GnuPG Fingerprint: 9BFB AEE8 6C0A A5FF BF22  0782 9AF4 6B30 2577 1B31
mail: sunweaver@debian.org, http://sunweavers.net


diff -Nru network-manager-vpnc-0.9.10.0/debian/changelog network-manager-vpnc-0.9.10.0/debian/changelog
--- network-manager-vpnc-0.9.10.0/debian/changelog	2014-07-10 07:51:29.000000000 +0200
+++ network-manager-vpnc-0.9.10.0/debian/changelog	2018-07-31 12:44:09.000000000 +0200
@@ -1,3 +1,16 @@
+network-manager-vpnc (0.9.10.0-1+deb8u1) jessie-security; urgency=medium
+
+  * Debian LTS Team Upload
+
+  * debian/patches:
+    + Add service-don-t-print-passwords-to-logging-output.patch.

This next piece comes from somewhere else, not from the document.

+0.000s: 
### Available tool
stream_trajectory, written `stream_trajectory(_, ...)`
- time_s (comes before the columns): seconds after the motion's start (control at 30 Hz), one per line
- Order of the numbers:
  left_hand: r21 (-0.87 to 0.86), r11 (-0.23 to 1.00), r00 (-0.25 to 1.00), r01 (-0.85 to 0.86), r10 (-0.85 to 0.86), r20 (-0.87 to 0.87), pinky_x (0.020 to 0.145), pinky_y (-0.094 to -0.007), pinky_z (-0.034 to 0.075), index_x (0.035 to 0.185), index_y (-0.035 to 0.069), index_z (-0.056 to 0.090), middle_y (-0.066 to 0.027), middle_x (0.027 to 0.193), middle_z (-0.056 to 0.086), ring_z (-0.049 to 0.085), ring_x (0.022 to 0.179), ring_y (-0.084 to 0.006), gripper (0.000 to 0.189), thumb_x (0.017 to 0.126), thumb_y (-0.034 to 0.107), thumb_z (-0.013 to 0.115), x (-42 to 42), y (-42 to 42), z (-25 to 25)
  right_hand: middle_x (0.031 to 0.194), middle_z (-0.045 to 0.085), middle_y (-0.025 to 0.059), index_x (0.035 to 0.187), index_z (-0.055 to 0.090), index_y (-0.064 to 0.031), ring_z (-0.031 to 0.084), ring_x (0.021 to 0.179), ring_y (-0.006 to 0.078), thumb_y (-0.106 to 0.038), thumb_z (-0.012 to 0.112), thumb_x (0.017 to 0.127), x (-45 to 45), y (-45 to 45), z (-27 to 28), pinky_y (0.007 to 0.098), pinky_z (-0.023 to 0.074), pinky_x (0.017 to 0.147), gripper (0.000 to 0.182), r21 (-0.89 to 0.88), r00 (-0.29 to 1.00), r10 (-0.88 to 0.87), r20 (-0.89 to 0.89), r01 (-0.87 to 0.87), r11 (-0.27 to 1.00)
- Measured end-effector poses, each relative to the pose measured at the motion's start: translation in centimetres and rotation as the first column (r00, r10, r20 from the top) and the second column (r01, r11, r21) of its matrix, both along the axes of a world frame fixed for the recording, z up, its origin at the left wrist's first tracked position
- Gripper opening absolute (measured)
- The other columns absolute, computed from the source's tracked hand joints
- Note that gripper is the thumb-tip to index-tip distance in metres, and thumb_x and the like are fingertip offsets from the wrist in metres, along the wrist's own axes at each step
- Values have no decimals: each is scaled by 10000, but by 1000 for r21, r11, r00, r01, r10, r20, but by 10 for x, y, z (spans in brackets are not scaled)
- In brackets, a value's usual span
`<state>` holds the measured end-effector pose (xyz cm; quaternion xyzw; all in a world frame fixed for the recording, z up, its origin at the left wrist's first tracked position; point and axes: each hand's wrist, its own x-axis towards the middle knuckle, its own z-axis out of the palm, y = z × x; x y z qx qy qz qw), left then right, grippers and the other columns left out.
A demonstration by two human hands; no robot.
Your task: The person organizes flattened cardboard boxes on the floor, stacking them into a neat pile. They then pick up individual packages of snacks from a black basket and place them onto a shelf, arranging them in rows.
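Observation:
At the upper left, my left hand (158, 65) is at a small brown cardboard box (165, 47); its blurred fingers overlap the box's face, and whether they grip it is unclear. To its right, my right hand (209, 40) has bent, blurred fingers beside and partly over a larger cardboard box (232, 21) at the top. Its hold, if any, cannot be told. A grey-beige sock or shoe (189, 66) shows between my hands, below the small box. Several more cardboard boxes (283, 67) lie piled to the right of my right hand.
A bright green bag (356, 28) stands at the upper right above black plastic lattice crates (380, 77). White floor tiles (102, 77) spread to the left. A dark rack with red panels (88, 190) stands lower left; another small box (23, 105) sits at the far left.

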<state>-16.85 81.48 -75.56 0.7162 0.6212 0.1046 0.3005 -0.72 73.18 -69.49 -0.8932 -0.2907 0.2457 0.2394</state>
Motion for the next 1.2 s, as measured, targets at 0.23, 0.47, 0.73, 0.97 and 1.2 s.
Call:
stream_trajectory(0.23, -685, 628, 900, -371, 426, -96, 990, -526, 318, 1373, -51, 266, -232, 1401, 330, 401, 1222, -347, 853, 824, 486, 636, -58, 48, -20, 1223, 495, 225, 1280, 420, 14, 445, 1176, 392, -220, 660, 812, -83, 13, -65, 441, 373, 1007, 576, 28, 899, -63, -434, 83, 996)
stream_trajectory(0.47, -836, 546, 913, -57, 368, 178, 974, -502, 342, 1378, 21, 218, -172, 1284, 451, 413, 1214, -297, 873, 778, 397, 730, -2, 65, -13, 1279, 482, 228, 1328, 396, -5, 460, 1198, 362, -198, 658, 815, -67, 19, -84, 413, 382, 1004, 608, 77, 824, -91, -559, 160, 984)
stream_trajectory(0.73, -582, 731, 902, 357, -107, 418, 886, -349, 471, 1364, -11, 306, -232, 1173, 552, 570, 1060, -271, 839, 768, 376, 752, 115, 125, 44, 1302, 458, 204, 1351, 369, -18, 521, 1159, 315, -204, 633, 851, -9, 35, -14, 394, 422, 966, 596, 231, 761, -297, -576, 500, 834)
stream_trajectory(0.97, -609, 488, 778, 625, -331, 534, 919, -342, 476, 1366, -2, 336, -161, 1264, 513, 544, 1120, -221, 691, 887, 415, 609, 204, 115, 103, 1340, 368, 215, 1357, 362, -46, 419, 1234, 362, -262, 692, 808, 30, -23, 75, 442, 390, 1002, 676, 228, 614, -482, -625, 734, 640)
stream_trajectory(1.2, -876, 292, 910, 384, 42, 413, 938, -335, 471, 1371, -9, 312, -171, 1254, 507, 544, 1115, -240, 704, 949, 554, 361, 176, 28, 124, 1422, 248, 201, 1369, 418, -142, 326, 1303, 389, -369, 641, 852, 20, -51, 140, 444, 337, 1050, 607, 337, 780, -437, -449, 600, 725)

Ease
+      application of the following patch, hide passwords in log output.
+    + Add service-disallow-newlinies-in-configuration-values-C.patch.
+      Disallow newlinies in configuration values. (Resolves CVE-2018-10900).
+      (Closes: #904255).
+
+ -- Mike Gabriel <sunweaver@debian.org>  Tue, 31 Jul 2018 12:44:09 +0200
+
 network-manager-vpnc (0.9.10.0-1) unstable; urgency=medium
 
   * New upstream release.
diff -Nru network-manager-vpnc-0.9.10.0/debian/patches/series network-manager-vpnc-0.9.10.0/debian/patches/series
--- network-manager-vpnc-0.9.10.0/debian/patches/series	2014-07-10 07:51:29.000000000 +0200
+++ network-manager-vpnc-0.9.10.0/debian/patches/series	2018-07-31 12:32:27.000000000 +0200
@@ -1 +1,3 @@
 # Debian patches for network-manager-vpnc
+service-don-t-print-passwords-to-logging-output.patch
+service-disallow-newlinies-in-configuration-values-C.patch
diff -Nru network-manager-vpnc-0.9.10.0/debian/patches/service-disallow-newlinies-in-configuration-values-C.patch network-manager-vpnc-0.9.10.0/debian/patches/service-disallow-newlinies-in-configuration-values-C.patch
--- network-manager-vpnc-0.9.10.0/debian/patches/service-disallow-newlinies-in-configuration-values-C.patch	1970-01-01 01:00:00.000000000 +0100
+++ network-manager-vpnc-0.9.10.0/debian/patches/service-disallow-newlinies-in-configuration-values-C.patch	2018-07-31 12:36:09.000000000 +0200
@@ -0,0 +1,46 @@
+From: Lubomir Rintel <lkundrak@v3.sk>
+Date: Fri, 13 Jul 2018 18:51:04 +0200
+Subject: service: disallow newlinies in configuration values (CVE-2018-10900)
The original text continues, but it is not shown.